_Exercise_.
Return the data that follows exactly. Include every line.

_Given data_.
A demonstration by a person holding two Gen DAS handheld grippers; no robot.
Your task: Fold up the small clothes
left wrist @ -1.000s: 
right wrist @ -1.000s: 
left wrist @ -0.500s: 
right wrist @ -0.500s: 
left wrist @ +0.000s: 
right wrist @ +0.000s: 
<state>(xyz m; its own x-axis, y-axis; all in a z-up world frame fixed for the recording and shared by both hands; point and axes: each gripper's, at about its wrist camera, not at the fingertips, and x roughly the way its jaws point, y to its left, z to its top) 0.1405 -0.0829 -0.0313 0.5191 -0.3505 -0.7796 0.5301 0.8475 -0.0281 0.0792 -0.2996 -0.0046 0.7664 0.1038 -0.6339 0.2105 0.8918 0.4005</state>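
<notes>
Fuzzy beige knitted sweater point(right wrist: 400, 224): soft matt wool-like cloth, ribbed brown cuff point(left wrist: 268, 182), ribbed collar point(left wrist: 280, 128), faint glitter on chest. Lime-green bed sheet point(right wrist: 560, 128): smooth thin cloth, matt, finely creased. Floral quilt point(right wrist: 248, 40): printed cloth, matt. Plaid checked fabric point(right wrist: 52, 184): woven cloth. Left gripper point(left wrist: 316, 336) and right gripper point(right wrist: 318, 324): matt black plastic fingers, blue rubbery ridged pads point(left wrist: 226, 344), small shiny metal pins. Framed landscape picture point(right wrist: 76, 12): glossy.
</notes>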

_Task answer_.
A demonstration by a person holding two Gen DAS handheld grippers; no robot.
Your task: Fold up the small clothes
left wrist @ -1.000s: 
right wrist @ -1.000s: 
left wrist @ -0.500s: 
right wrist @ -0.500s: 
left wrist @ +0.000s: 
right wrist @ +0.000s: 
<state>(xyz m; its own x-axis, y-axis; all in a z-up world frame fixed for the recording and shared by both hands; point and axes: each gripper's, at about its wrist camera, not at the fingertips, and x roughly the way its jaws point, y to its left, z to its top) 0.1405 -0.0829 -0.0313 0.5191 -0.3505 -0.7796 0.5301 0.8475 -0.0281 0.0792 -0.2996 -0.0046 0.7664 0.1038 -0.6339 0.2105 0.8918 0.4005</state>
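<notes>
Fuzzy beige knitted sweater point(right wrist: 400, 224): soft matt wool-like cloth, ribbed brown cuff point(left wrist: 268, 182), ribbed collar point(left wrist: 280, 128), faint glitter on chest. Lime-green bed sheet point(right wrist: 560, 128): smooth thin cloth, matt, finely creased. Floral quilt point(right wrist: 248, 40): printed cloth, matt. Plaid checked fabric point(right wrist: 52, 184): woven cloth. Left gripper point(left wrist: 316, 336) and right gripper point(right wrist: 318, 324): matt black plastic fingers, blue rubbery ridged pads point(left wrist: 226, 344), small shiny metal pins. Framed landscape picture point(right wrist: 76, 12): glossy.
</notes>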

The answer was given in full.